ECHR condemns Turkey for party dissolution over terror links

STRASBOURG
ECHR condemns Turkey for party dissolution over terror links

In this DHA file photo, DTP co-chairs Aysel Tuğluk (L) and Ahmet Türk speak to reporters.

The European Court of Human Rights (ECHR) has condemned Turkey for dissolving a political party in 2009 for alleged ties to the outlawed Kurdistan Workers’ Party (PKK), saying the party did not promote violence nor warrant such a severe sanction.

Turkey violated the right to freedom of assembly and association by ordering the dissolution of the Democratic Society Party (DTP), the ECHR ruled on Jan. 12.

The Turkish government ordered the DTP’s dissolution in 2009 after the Constitutional Court ruled on Dec. 11, 2009 that the party had similar political targets as the PKK, an outlawed group that Turkish security forces have been fighting for over three decades. 

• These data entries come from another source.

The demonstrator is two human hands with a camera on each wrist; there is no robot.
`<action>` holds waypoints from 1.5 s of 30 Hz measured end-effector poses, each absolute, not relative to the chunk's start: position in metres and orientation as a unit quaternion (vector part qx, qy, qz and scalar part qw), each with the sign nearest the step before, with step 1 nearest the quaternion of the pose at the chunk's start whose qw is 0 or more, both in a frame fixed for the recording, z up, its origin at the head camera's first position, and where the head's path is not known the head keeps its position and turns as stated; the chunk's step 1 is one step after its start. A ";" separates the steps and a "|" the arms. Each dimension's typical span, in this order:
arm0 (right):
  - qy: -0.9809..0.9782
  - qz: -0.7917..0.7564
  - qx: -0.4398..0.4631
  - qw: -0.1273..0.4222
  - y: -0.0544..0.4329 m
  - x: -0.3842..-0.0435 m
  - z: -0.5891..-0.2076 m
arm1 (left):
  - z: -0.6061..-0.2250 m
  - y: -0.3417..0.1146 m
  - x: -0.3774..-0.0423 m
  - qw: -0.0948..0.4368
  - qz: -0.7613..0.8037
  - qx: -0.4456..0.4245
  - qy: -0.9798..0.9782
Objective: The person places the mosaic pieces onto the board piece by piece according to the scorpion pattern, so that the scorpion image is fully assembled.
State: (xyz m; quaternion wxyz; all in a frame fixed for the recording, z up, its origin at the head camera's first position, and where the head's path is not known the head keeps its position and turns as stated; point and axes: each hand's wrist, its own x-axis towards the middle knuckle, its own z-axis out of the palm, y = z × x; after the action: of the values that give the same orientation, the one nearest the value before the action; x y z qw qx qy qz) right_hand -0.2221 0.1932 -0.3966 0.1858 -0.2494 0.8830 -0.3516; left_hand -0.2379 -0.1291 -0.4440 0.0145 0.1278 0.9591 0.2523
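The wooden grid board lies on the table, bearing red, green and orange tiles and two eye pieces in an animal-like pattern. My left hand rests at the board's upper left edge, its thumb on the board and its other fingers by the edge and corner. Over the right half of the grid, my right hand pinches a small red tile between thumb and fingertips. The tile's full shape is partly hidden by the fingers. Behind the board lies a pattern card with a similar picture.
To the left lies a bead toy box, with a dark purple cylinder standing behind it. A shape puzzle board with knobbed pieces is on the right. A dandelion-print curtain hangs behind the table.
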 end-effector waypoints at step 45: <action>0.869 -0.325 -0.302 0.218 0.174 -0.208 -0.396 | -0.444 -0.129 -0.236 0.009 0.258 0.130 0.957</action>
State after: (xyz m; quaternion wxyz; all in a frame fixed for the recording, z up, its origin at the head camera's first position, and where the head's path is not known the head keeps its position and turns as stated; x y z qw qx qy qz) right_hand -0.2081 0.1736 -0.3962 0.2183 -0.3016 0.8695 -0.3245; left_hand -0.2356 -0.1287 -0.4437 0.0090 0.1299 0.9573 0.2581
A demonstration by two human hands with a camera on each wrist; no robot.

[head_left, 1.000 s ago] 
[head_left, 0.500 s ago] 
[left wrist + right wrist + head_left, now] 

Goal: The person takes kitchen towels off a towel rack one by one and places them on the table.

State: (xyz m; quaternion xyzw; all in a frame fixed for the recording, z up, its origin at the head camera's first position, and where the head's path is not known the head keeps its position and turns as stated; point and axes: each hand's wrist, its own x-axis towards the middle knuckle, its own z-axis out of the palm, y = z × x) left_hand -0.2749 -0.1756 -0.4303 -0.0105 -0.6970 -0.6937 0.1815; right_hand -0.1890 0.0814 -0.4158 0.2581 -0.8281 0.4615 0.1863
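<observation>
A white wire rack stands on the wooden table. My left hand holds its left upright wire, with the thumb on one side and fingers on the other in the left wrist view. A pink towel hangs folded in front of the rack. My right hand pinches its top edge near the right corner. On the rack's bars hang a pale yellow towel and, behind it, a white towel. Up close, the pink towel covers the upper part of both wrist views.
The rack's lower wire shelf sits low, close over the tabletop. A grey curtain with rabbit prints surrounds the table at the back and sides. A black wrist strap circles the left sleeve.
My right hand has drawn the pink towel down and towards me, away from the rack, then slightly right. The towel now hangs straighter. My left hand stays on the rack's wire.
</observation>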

Then DTP co-chairs Aysel Tuğluk and Ahmet Türk were suspended from parliament upon the Constitutional Court’s ruling and 37 members of the party were suspended from politics for five years. 

Tuğluk and Türk filed a lawsuit with the ECHR following the dissolution of the DTP, leading to the Jan. 12 ruling.

The ECHR said the reasons for “the dissolution of the DTP, one of the main political actors that had argued in favor of a peaceful solution to the Kurdish problem, could not be regarded as sufficient to justify interference in its right to freedom of association.”   

It added that none of the DTP’s projects were “incompatible with the concept of a democratic society.” 

The ECHR also ruled that Turkey was in breach of the European Convention on Human Rights in suspending Tuğluk and Türk, given that their parliamentary mandates were guaranteed under the right to free elections.   
It noted that the leaders’ speeches did not encourage “the use of violence, armed resistance or insurrection.”   
The judges’ unanimous decision found that while Turkey criticized the DTP for not openly distancing itself from some members’ “indirect support of terrorism,” this could not justify “a sanction of such severity as the dissolution of an entire party.”

In March 2009, the DTP had won 5.7 percent of the vote in local elections.